§ What you should do:
Retyping the data exactly is the task. Include every line.

§ Dataset section:
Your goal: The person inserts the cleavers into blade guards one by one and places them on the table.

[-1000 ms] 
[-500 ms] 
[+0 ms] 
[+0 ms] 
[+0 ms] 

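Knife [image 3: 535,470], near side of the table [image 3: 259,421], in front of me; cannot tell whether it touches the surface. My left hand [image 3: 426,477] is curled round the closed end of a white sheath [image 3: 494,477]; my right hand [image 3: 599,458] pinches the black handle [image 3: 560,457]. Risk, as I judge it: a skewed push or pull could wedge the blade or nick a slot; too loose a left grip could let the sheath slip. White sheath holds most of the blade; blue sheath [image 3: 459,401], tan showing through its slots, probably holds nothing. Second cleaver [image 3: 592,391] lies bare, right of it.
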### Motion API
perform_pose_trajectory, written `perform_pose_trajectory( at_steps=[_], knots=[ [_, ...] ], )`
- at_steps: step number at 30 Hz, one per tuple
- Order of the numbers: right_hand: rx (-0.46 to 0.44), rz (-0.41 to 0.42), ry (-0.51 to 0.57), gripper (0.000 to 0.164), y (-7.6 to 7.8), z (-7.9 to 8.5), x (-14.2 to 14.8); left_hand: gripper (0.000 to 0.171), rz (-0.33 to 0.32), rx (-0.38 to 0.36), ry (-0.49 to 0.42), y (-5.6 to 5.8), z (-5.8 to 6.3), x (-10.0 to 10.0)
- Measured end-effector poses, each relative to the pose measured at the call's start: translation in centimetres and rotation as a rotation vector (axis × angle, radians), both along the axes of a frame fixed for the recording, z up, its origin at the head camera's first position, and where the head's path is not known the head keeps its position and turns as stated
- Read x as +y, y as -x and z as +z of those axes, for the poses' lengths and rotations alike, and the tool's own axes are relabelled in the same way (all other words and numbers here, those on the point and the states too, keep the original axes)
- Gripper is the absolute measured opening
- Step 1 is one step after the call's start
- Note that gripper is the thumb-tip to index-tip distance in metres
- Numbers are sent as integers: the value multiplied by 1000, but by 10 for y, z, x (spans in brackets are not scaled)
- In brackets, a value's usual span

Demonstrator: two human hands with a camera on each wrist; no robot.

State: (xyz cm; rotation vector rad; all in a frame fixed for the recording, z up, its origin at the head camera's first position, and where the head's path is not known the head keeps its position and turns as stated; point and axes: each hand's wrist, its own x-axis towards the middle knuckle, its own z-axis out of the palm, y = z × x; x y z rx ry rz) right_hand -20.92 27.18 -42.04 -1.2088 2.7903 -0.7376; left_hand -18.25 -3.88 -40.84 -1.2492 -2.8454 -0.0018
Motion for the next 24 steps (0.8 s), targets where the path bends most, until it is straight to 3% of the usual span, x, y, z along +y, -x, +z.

§ Reply:
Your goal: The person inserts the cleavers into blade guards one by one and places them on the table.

[-1000 ms] 
[-500 ms] 
[+0 ms] 
[+0 ms] 
[+0 ms] 

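Knife [image 3: 535,470], near side of the table [image 3: 259,421], in front of me; cannot tell whether it touches the surface. My left hand [image 3: 426,477] is curled round the closed end of a white sheath [image 3: 494,477]; my right hand [image 3: 599,458] pinches the black handle [image 3: 560,457]. Risk, as I judge it: a skewed push or pull could wedge the blade or nick a slot; too loose a left grip could let the sheath slip. White sheath holds most of the blade; blue sheath [image 3: 459,401], tan showing through its slots, probably holds nothing. Second cleaver [image 3: 592,391] lies bare, right of it.
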### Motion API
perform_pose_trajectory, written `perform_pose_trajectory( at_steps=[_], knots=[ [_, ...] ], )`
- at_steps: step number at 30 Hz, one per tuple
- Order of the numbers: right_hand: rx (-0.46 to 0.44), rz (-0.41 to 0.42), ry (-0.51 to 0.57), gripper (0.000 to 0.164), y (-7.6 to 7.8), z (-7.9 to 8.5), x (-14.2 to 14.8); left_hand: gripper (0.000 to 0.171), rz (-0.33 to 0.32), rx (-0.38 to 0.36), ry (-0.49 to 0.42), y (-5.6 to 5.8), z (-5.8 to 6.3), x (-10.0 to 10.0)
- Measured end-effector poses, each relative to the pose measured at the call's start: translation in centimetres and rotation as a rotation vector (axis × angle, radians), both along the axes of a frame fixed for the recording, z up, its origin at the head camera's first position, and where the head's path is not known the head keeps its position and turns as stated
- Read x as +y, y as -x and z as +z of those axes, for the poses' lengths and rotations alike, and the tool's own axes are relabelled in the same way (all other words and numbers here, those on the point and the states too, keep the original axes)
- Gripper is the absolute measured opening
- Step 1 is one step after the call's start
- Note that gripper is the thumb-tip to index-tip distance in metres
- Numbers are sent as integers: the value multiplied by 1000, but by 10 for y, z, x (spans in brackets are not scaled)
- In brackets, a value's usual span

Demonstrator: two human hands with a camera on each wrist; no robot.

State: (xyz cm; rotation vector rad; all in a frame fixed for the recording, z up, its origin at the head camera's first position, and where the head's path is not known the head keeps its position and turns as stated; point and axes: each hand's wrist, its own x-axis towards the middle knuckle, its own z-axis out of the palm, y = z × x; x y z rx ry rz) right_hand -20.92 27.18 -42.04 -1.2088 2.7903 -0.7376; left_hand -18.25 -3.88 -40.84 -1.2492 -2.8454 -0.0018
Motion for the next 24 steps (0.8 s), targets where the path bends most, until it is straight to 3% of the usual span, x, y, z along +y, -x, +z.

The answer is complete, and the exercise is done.